Today was another day of vertigo. I have been so good with my salt intake and medications. Living 15 years with this and don't know what else to do. I am scared to get into the car with my girls and on pins and needles of when the next episode is going to happen. Does anyone have any success stories of surgery? I am going to talk to my doctor about surgery options this week.

I have had Meniers for 23 yrs-hearing gone on left side and now moved over to right side and on bad days, hearing at 38% understandability-good days 80%. Balance attacks coming at least once a day-was taking valium and meclazine to control- walking around in a fog. Had 3 steroid injections and they did not touch the balance but made the good hearing days more frequent, so that was good. Finally doc said no more shots and prescribed Klonopin taken 1 a day for 2 wks, then incr to 2 for 2 wks then 3 if needed so it builds up in system over time.

Since this is my first day and have not taken any medication as of yet I have a quesitions.......

Since my first experience was in the middle of the night that started with terrible noise in my head then moving on to the vomit etc..etc.. I ended up in an ambulance at 3:30am and was hospitalized for 1 1/2 days.

I'm just afraid if this happens again what do I actually do? Do I go back to the hospital? Just continue to vomit with hopes of this stopping along with the noise?

Any/all comments are appreciated.

Thank you

This is my first day of being given the diagnosis of Menieres and have no clue what to expect. Has anybody dealt with this using natural product/organic, acupunture? Should I sStart a salt free diet? Excercies...how is this done, and what are the best/worst excercies...can you do yoga?

What about driving? I'm afraid to get in my car?

Not sure how to wrap my hands around this?

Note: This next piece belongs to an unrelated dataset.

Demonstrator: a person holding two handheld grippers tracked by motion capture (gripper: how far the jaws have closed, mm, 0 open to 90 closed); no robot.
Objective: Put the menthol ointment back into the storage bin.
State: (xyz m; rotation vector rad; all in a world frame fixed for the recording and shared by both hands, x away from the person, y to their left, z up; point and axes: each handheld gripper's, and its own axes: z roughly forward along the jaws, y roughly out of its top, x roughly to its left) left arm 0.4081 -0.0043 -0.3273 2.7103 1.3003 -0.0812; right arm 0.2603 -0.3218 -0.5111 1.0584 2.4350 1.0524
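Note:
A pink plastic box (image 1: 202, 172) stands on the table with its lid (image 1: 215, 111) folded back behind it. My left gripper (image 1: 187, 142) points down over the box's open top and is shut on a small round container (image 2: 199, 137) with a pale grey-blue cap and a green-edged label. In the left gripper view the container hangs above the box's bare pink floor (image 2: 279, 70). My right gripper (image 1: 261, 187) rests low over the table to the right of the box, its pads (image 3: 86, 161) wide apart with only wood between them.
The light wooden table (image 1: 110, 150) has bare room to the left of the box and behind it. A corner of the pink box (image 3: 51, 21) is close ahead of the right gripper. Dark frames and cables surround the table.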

Does anyone think this is a stress related disease?

Thank you

I would really like to know anyone's experiences with acupuncture as it relates to this disorder?

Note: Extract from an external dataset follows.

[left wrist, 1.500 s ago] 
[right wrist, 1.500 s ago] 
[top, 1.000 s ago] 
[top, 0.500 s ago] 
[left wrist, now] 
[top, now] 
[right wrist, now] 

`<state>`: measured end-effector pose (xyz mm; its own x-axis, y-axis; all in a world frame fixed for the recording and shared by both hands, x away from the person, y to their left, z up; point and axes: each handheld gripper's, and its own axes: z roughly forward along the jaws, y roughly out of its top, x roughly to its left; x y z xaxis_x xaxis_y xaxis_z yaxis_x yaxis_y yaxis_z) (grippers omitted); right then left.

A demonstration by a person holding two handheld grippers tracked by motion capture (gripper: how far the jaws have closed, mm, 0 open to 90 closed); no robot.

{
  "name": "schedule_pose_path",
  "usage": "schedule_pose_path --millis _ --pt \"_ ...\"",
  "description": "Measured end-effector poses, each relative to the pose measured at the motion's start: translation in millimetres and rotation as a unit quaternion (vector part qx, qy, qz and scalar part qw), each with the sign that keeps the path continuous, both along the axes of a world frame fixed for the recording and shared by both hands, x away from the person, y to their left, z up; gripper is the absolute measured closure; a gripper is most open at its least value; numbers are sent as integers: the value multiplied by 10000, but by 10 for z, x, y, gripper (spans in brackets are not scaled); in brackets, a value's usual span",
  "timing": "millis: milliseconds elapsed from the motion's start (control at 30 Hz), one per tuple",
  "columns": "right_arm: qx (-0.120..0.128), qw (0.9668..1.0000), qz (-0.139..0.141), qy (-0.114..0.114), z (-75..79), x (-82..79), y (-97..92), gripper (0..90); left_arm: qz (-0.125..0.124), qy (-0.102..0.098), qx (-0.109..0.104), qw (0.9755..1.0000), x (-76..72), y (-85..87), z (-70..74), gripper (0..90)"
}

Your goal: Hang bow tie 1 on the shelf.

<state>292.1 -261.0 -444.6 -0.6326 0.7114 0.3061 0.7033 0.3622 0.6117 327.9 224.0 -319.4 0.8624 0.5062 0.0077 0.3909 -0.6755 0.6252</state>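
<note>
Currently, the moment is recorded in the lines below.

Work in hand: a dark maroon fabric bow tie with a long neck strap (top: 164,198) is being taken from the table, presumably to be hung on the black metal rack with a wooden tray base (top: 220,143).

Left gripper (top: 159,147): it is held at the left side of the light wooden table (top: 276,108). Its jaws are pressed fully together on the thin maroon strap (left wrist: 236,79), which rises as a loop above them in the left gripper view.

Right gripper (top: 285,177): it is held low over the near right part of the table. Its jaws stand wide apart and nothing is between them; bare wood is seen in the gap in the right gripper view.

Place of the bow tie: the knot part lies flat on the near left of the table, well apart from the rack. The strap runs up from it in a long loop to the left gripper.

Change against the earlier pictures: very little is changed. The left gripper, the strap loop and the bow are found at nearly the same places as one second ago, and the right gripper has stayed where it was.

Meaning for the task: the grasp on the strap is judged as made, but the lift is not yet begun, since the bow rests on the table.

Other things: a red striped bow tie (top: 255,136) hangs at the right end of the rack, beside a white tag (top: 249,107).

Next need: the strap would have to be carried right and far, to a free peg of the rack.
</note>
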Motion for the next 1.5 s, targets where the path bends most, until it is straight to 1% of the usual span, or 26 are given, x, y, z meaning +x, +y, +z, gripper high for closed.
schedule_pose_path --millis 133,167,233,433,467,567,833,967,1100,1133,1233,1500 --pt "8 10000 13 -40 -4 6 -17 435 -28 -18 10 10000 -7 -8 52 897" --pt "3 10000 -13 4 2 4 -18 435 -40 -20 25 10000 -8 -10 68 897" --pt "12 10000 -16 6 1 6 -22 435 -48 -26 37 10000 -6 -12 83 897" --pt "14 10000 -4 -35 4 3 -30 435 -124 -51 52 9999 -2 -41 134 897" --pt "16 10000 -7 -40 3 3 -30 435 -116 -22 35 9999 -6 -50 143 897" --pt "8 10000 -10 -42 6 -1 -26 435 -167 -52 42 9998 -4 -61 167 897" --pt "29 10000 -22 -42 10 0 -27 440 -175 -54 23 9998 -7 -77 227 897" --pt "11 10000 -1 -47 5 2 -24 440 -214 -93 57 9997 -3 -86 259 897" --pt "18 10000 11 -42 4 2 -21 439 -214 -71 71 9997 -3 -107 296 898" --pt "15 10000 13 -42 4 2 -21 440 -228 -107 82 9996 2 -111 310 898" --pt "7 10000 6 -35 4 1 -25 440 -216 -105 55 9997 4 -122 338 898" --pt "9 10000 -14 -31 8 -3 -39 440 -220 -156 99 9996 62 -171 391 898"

I have been a support board user for another concern for some time and it has been a big help. I thought I would try a Menire's support board because I really would like more information for this disease which I have had for about 3 years. The first year I noticed the symptoms I was bounced around from doctor to doctor until one finally suspected Menires. I was sent to the Otology Group at Vanderbilt University where I got the definite diagnosis. I was told very little about what I could do about Menires other than ditch the salt and learn to relax. Wow, tough to do.